La Commissione europea, il Consiglio, i governo, stanno febbrilmente lavorando a definire la governance del Piano Juncker per gli investimenti. Soldi ancora ce ne sono pochi, ma proprio perché mancano ancora le regole molte cancellerie hanno fatto sapere che per il momento non vogliono impegnarsi a finanziare il Fondo ad hoc e neanche sono in grado di dire se e quanti soldi metteranno nella realizzazione dei progetti.
“Siamo ancora alla filosofia”, dice un osservatore vicino al dossier, ma la filosofia può anche produrre dei mostri, come è successo spesso. Uno dei temi più scottanti è il criterio che verrà definito per stabilire quali progetti finanziare. Alla Commissione ne sono arrivati a migliaia, alcuni saranno buoni, altri strampalati. Ne dovrà selezionare qualche decina, tra quelli che si giudicheranno più interessanti per stimolare la partecipazione dei privati e per gli effetti che potranno avere sulla crescita e l’occupazione.
Proprio qui è il problema. “Dobbiamo garantire che il Fondo non finanzi solo gli investimenti di alcuni Stati”, spiega un importante diplomatico di un paese del Sud Europa. La preoccupazione è che i Paesi più ricchi, quelli con un sistema industriale e infrastrutturale più avanzato possano fare la parte del leone. E’ noto, ad esempio, che la Germania da qualche anno ha fortemente rallentato i suoi investimenti infrastrutturali, pubblici e privati, ma nel contempo è indiscutibile che abbia un ottimo tessuto industriale ed economico in generale, e che dunque investire lì è certamente un ottimo affare. Talmente ottimo che da qualche anno si investe addirittura in titoli pubblici a rendimento negativo. Investire, ad esempio, in Grecia, in Bulgaria o, per tanti versi, anche in Italia, può offrire minori garanzie di redditività.
“Bisogna fare un lavoro molto serrato sulla governance”, continua lo stesso diplomatico, che difende una posizione avanzata, ad esempio, anche dal Comitato delle Regioni, che ha recentemente approvato un documento, sostenuto dall’italiana Catiuscia Marini, nel quale si chiede che i territori abbiano una voce in capitolo nella scelta degli investimenti. Chi è preoccupato teme che ci siano Paesi in grado di presentare nella maniera migliore i propri progetti, offuscando magari idee un po’ meno “ben esibite”, ma che potrebbero avere impatti importanti. “Bisogna rispettare le priorità che sono state definite”, insiste il diplomatico, e dunque crescita e occupazione, in particolare dove si è in ritardo, dove c’è maggiore bisogno di intervenire proprio per “mettere a regime” tutta la macchina.

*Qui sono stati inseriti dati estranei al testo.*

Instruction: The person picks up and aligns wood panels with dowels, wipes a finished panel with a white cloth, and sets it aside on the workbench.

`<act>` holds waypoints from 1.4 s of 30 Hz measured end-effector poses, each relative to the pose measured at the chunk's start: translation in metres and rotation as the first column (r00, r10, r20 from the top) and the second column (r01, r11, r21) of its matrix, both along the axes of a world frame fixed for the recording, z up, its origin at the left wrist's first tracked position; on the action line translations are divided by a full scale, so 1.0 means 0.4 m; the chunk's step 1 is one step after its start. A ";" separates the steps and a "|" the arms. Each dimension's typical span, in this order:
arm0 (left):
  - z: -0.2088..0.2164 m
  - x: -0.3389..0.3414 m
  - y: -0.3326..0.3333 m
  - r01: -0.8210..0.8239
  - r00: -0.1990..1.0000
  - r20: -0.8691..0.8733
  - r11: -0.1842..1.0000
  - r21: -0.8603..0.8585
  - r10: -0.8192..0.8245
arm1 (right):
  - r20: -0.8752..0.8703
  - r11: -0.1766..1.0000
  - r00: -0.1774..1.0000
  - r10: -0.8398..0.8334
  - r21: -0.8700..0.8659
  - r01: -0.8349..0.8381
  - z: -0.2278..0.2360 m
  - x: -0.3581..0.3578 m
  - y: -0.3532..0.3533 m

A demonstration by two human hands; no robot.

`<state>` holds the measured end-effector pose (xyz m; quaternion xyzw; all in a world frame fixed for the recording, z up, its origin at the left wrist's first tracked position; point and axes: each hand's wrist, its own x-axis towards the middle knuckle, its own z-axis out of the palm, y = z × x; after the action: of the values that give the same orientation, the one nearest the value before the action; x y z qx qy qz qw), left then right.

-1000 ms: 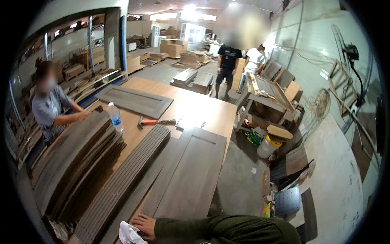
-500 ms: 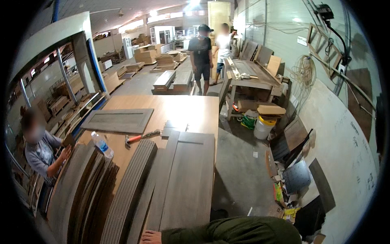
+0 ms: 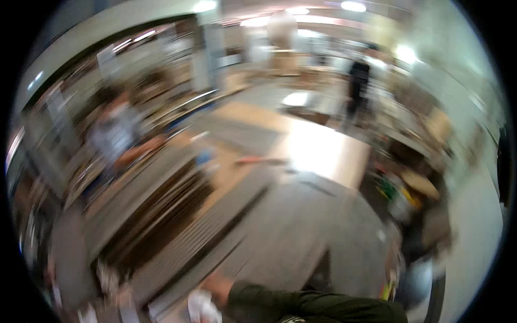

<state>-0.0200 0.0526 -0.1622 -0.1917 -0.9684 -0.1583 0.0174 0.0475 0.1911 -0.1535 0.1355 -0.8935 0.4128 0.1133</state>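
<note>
Motion smears the whole view. My right hand [image 3: 218, 286], at the end of a dark green sleeve [image 3: 318, 307], is at the lower middle by the near end of the grey-brown panels. Its fingers are too blurred to read. Against it is a white, crumpled-looking shape [image 3: 203, 308] that I cannot make out. My left hand does not show. Beyond lie a wide grey-brown cabinet panel [image 3: 285, 220] and, left of it, a stack of long grooved strips [image 3: 207, 234]. A red-handled hammer [image 3: 258, 160] lies farther back on the wooden worktable [image 3: 344, 156].
Stacked dark boards [image 3: 156, 210] fill the table's left side, with a clear bottle [image 3: 204, 160] beside them. Another panel [image 3: 237, 134] lies at the back. A co-worker [image 3: 116, 134] is at the left edge; a person in dark clothes [image 3: 358, 81] stands beyond. Clutter lines the right wall [image 3: 479, 188].
My view has swung left, so the table and people sit farther right in the picture. The white shape now shows beside my right hand, which appears slightly higher and farther right.
</note>
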 end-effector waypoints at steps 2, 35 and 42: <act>-0.081 0.036 -0.022 -0.081 0.997 0.018 0.996 0.044 0.080 | 0.289 0.870 0.957 0.034 0.462 -0.171 0.065 -0.043 0.012; -0.038 0.505 0.054 -0.381 0.879 0.324 0.924 0.035 0.350 | 0.018 0.854 0.989 -0.144 0.507 0.115 -0.054 0.026 0.091; -0.079 0.563 0.057 -0.349 0.909 0.305 0.919 0.182 0.284 | -0.030 0.870 0.990 -0.136 0.474 0.134 -0.065 0.027 0.099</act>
<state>0.2052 0.0753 -0.1939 -0.0039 -0.9544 -0.2907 -0.0681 0.0584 0.2306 -0.1795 0.0954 -0.9749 0.1728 0.1032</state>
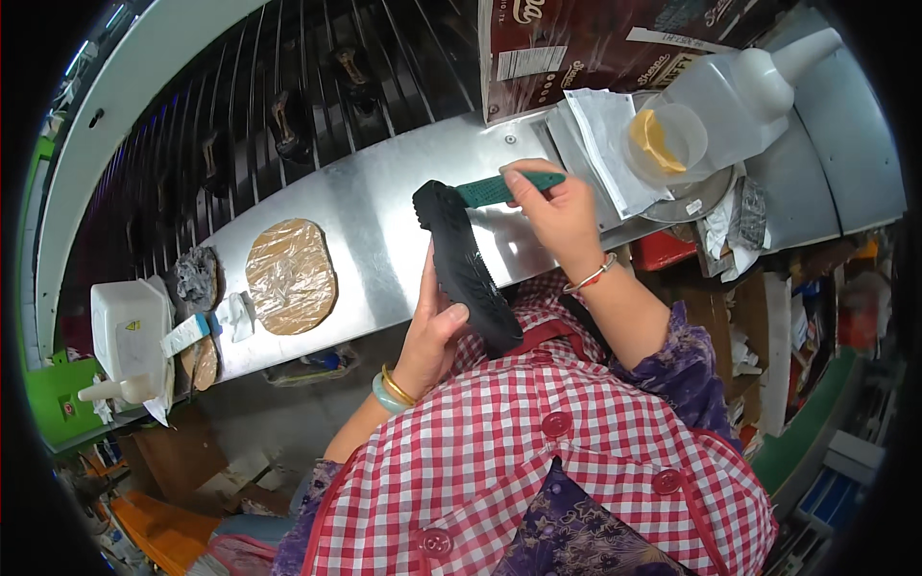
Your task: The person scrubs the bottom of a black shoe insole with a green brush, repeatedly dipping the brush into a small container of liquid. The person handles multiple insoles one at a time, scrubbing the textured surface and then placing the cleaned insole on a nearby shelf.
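Note:
My left hand is closed around a black shoe sole, its thumb on the near side. The sole stands tilted in front of my apron, its heel end pointing away from me. In my right hand a flat, dark green handle-like tool is pinched between thumb and fingers. The tool's left end meets the heel end of the sole; I cannot tell what its tip looks like there. Under both lies the shiny metal ledge.
Left on the ledge is a brown plastic-wrapped pad. Beyond it stands a white squeeze bottle. At right are a large translucent bottle and a clear cup with a yellow piece. A dark red carton stands behind, beside a rack of black rods.

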Demonstrator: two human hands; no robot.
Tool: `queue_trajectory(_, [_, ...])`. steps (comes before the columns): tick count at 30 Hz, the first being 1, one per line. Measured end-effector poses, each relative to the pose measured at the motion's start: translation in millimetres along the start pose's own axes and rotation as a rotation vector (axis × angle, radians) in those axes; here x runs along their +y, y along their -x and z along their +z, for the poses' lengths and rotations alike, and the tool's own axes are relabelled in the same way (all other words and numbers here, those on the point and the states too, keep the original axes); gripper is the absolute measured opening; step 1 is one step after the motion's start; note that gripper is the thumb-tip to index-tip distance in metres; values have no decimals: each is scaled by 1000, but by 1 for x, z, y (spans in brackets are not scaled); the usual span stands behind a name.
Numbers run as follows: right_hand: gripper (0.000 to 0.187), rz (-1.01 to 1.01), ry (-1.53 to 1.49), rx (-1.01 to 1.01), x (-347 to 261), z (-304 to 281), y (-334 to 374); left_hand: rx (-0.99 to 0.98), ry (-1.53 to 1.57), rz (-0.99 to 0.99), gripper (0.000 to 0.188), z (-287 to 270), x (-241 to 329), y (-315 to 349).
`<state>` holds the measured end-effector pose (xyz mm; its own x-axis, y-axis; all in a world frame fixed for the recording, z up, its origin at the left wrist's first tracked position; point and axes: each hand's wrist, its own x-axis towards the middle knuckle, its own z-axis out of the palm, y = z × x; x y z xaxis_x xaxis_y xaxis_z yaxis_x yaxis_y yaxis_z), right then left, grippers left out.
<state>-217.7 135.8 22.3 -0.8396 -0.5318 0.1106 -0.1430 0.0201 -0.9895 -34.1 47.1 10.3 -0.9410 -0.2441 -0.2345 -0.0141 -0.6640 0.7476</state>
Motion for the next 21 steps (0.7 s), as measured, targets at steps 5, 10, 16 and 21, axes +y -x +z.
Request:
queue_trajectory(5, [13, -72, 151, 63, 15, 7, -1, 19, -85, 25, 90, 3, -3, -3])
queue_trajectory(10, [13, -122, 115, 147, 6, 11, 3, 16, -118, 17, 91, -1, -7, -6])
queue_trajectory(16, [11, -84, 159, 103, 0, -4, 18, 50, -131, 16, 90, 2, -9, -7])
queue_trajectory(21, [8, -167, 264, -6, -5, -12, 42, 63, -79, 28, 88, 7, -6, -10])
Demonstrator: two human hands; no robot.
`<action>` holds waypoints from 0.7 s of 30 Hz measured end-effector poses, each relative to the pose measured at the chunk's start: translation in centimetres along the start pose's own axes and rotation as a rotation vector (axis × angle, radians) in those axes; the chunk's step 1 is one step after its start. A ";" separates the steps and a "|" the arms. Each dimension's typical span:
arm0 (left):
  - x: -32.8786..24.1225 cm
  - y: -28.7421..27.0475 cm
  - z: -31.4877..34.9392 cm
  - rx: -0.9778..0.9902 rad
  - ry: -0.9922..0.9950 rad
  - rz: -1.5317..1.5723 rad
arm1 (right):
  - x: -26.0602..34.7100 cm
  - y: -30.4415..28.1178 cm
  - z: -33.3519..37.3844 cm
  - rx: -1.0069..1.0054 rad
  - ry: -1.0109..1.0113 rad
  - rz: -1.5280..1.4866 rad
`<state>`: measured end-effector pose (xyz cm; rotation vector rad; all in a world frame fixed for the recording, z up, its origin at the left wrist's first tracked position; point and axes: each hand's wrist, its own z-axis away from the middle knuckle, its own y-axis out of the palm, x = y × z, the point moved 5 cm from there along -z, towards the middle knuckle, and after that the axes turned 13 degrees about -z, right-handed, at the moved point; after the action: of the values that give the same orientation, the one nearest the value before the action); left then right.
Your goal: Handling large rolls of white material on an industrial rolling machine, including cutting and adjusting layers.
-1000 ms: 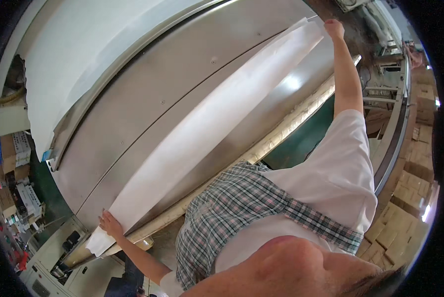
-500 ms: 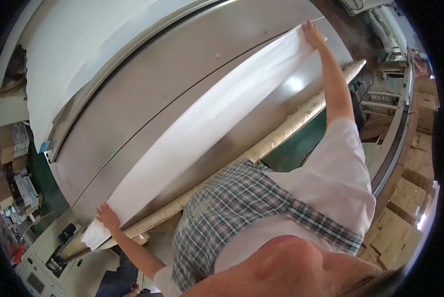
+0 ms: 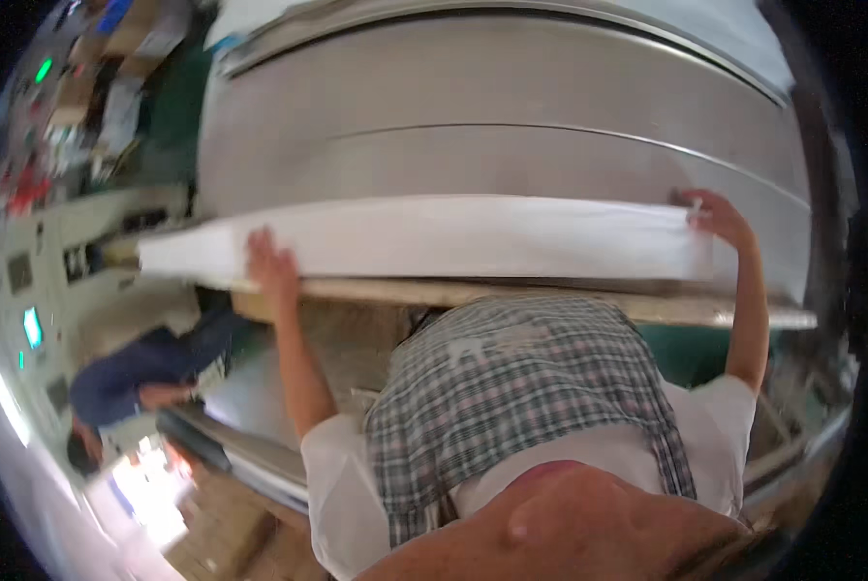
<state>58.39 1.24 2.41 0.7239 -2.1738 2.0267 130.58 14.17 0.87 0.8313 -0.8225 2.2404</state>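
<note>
In the head view, the long white strip (image 3: 473, 232) lies between and under the two hands, its long axis running nearly level from left to right, roughly square to the forearms. The left hand (image 3: 276, 271) is over the lower part of the strip, fingers loosely spread and not gathered round anything; blur hides whether the palm presses on it. From this hand, a short length reaches away to the left, tapering in the view, while most of the strip stretches rightward. The right hand (image 3: 720, 221) is at the upper corner of the right end, with hardly any strip beyond it; its fingers bend in at the corner, but I cannot tell whether they pinch it. So the right hand is nearer its end than the left is. Beyond both hands lies the grey metal surface (image 3: 511, 77); nearer the body than the left hand's fingers runs a pale edge bar (image 3: 492, 290), just in front of the checked apron (image 3: 531, 387).
</note>
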 end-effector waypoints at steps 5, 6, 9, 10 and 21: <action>1.7 -1.9 0.3 -0.091 -0.039 0.246 | 10.3 10.7 -4.2 0.201 0.042 -0.172; 1.9 -2.2 0.3 -0.095 -0.059 0.231 | 10.9 12.7 -5.4 0.170 -0.174 -0.202; 0.5 -2.7 0.6 -0.079 0.115 0.241 | 14.8 18.8 -7.2 0.212 -0.157 -0.105; 0.5 -2.6 0.6 -0.063 0.155 0.250 | 17.1 21.0 -7.6 0.253 -0.095 -0.161; -3.9 -7.7 1.0 -0.126 1.143 0.912 | 27.5 38.2 -15.0 0.405 -0.234 -0.667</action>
<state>65.08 1.33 7.89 -1.3511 -1.8559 1.7094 81.45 9.75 -1.29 1.3425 -0.1263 1.7353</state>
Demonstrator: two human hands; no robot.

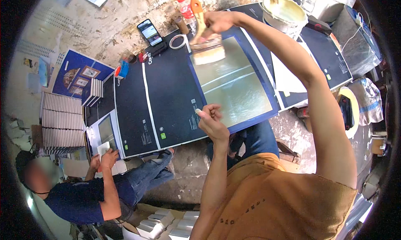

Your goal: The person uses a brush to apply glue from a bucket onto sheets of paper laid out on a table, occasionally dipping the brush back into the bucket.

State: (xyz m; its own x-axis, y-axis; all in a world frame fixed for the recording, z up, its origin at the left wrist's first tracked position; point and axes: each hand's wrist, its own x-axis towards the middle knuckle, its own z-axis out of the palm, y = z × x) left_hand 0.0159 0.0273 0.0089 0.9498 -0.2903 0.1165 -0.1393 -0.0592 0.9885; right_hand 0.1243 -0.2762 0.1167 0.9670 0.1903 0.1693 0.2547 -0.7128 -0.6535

“Dobbiamo fare attenzione – sintetizza il diplomatico – che i soldi non vadano solo a chi ha i tassi di crescita più forti”. In questa frase è facile leggere la preoccupazione di chi teme che Germania, Finlandia, Olanda, ma anche Gran Bretagna, ad esempio, si prendano il meglio. Dall’Italia si preme perché progetti come Horizon 2020 (ricerca) e Cef (infrastrutture dei trasporti), che sono stati “saccheggiati” dalla Commissione per recuperare la ventina di miliardi messi a disposizione del Piano Juncker vengano in qualche modo rifinanziati attraverso i progetti di investimento.
L’allarme che cresce, ma, “siamo ancora solo alla filosofia”, è che non si valuti la qualità dei progetti legata ai territori dai quali vengono, ma che si punti su benefici magari più immediati ma ristretti. C’è una pubblicità, diffusa in questi mesi, che recita: “Ti piace vincere facile?”. Ecco, è proprio quello che ci si deve augurare che non accada. Si deve vincere, ma vincere bene, facendo sì che il Piano, se mai davvero partirà, perché i dubbi son tanti, serva a quello per cui lo si è pubblicizzato: la crescita e l’occupazione di tutta l’Europa. E dunque sostenendo, ovviamente, chi è più in ritardo e deve agganciarsi al carro europeo per renderlo, tutto, più veloce e possente.